Leave every image out, and return the rest of the data word for word.

┄┄┄┄┄┄┄┄┄┄

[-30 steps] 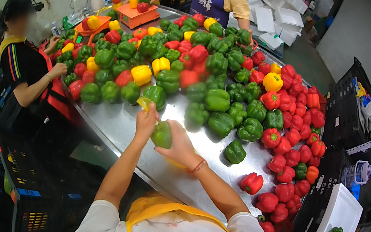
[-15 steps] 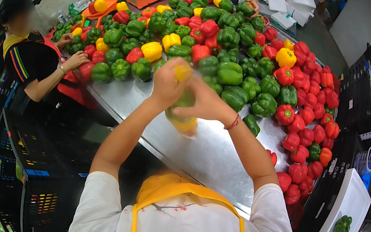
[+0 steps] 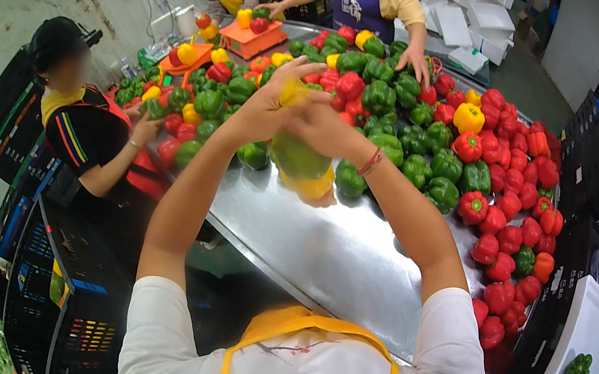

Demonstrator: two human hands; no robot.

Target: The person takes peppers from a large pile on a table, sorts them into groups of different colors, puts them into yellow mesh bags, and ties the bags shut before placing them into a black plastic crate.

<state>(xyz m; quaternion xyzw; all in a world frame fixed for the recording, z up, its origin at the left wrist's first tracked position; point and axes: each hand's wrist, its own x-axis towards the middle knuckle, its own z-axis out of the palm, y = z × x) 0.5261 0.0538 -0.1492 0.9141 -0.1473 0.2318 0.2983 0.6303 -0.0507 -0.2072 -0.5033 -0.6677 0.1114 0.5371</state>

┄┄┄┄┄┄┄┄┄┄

> _Task answer_:
[-30 steps] 
[-15 steps] 
[+0 steps] 

Demonstrator: two human hands; no robot.

Target: The person takes peppers from a large pile on a table, sorts them into groups of different colors, puts them into yellow mesh bags, and ties the bags shut before placing them into a black plastic crate.

<state>(xyz m; quaternion xyzw; all in a world frame fixed for the recording, z up, its origin at the left wrist's first tracked position; point and axes: each hand's wrist, its own x-axis towards the middle knuckle, its own z-axis out of the palm, y = z × x) 0.5261 0.0538 -0.1492 0.9141 -0.1473 0.2318 0.2983 0.6303 -0.0507 -0.2072 -0.5033 -0.6677 0.1114 0.5371</state>

The exercise is now complete.